TASK TO CARRY OUT
Could you copy each line of the entries that contains "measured"?

INPUT DATA
- - -

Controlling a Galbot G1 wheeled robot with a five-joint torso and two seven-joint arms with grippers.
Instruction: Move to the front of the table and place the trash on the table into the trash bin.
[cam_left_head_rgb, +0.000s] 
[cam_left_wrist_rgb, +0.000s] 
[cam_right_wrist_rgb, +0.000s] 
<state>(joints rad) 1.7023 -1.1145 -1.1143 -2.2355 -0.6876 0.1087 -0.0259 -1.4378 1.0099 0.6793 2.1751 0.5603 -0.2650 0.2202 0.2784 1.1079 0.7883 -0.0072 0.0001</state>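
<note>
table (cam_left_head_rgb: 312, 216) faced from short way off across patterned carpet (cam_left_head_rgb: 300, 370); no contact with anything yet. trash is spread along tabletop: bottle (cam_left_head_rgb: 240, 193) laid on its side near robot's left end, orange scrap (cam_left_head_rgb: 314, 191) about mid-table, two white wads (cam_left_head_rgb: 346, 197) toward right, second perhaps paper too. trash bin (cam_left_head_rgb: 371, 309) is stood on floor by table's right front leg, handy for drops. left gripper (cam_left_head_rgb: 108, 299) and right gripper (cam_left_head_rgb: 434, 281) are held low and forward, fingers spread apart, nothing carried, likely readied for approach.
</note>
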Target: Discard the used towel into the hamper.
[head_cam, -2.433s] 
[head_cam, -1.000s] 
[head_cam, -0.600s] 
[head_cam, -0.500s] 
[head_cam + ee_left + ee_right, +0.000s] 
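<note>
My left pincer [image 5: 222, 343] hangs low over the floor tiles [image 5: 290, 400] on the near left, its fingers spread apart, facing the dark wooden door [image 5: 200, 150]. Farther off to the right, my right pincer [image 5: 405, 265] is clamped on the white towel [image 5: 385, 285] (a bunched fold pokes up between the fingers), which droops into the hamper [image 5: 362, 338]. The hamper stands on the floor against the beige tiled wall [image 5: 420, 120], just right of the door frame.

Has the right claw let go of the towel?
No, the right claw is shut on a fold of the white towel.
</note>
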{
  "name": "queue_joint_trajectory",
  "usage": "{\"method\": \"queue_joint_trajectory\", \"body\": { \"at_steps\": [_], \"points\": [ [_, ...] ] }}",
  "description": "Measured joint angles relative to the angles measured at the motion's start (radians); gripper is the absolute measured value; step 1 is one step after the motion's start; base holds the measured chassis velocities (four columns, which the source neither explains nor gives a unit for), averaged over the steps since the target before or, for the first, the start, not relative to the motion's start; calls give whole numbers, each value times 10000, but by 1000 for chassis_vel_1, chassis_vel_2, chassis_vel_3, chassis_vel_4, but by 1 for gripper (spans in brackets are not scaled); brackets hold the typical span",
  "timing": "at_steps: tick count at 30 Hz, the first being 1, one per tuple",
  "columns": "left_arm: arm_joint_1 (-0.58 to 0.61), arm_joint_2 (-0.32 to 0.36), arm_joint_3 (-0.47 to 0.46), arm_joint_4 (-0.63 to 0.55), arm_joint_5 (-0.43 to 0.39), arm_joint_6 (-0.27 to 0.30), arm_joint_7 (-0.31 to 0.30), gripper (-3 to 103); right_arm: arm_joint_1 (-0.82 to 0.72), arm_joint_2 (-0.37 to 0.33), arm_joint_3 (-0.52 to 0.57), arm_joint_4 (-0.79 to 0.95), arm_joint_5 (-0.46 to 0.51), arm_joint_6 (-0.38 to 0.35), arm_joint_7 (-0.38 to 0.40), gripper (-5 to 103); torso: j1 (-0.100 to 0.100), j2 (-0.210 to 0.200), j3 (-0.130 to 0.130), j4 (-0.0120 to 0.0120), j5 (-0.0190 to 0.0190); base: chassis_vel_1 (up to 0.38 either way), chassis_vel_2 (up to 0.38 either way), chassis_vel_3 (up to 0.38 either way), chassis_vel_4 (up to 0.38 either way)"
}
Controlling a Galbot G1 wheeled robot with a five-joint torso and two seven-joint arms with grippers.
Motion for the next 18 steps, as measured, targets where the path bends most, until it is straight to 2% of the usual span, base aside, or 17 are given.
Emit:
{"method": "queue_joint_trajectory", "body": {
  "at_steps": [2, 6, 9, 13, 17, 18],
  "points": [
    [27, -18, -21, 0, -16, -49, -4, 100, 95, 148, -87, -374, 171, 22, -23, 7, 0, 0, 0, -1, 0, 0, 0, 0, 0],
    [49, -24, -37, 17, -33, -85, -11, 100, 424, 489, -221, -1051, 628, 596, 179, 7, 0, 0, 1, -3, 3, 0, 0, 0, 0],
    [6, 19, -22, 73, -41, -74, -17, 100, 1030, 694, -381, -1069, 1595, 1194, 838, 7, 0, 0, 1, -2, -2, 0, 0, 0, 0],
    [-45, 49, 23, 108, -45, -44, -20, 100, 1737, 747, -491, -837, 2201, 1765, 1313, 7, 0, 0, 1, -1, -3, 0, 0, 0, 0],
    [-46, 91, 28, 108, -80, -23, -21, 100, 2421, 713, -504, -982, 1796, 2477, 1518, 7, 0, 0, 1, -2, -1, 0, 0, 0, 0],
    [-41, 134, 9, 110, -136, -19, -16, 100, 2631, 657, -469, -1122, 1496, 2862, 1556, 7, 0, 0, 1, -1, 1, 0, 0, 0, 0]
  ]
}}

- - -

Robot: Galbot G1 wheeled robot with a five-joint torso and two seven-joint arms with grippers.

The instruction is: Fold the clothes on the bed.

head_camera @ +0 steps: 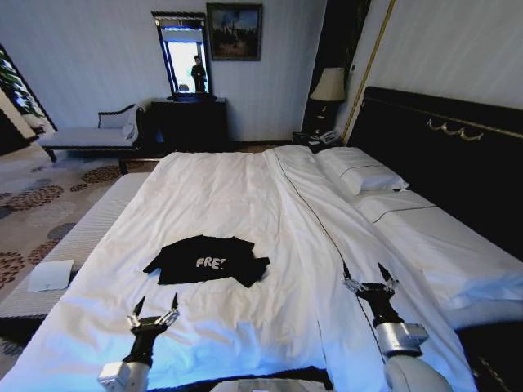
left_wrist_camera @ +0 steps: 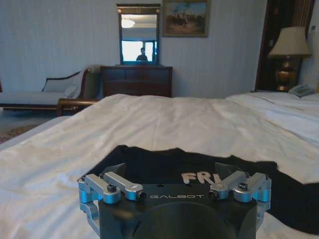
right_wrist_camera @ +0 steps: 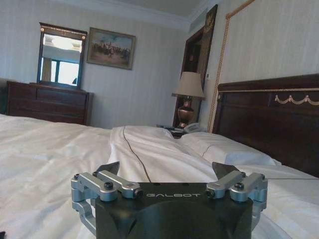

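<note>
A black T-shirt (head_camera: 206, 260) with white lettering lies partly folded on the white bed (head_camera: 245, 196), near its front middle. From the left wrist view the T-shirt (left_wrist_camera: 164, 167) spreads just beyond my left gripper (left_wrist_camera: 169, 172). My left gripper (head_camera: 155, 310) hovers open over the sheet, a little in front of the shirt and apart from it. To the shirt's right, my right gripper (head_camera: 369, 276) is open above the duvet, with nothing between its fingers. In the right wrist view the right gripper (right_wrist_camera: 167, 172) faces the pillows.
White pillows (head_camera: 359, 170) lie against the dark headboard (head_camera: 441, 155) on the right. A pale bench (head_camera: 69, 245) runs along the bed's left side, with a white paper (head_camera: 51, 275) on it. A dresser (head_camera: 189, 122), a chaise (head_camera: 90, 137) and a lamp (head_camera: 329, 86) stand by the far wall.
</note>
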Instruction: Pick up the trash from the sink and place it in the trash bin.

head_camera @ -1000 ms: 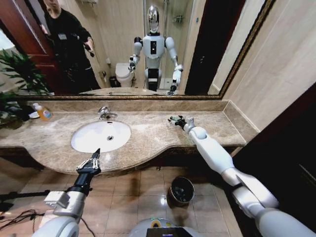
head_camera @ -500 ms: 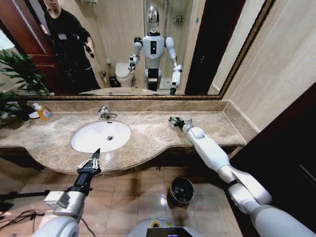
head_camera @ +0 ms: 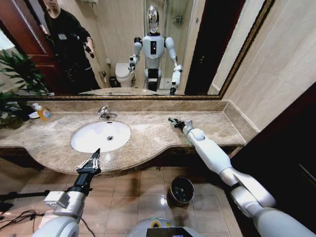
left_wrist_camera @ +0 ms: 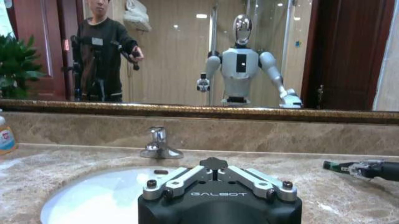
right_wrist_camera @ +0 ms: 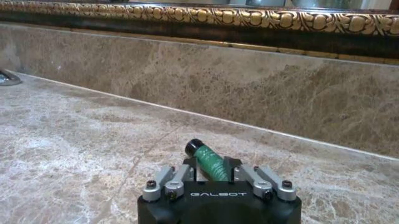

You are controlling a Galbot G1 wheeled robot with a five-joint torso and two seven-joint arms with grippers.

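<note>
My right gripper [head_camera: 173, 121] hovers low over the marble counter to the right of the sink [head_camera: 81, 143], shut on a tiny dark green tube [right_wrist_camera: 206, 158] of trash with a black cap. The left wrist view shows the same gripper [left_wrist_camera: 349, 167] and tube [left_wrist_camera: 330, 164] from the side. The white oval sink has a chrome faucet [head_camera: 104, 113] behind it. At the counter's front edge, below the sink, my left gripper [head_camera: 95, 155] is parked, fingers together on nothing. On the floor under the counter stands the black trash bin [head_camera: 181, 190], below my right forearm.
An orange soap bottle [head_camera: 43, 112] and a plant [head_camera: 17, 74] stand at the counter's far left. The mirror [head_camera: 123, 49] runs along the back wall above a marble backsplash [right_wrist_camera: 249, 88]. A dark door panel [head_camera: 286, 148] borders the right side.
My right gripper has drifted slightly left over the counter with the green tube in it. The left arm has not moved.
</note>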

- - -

REPLY TO THE TASK
  "description": "Measured joint angles relative to the angles measured at the motion's start (radians); gripper is the absolute measured value; step 1 is one step after the motion's start; base holds the measured chassis velocities (four columns, which the source neither explains nor gives a unit for), averaged over the steps since the target before or, for the first, the start, not relative to the motion's start; calls give whole numbers, each value times 10000, but by 1000 for chassis_vel_1, chassis_vel_2, chassis_vel_3, chassis_vel_4, but by 1 for gripper (spans in brackets are not scaled); brackets hold the typical span",
Motion for the next 18 steps, as measured, targets where the path bends most, until it is straight to 2% of the usual span, base aside, or 17 are given.

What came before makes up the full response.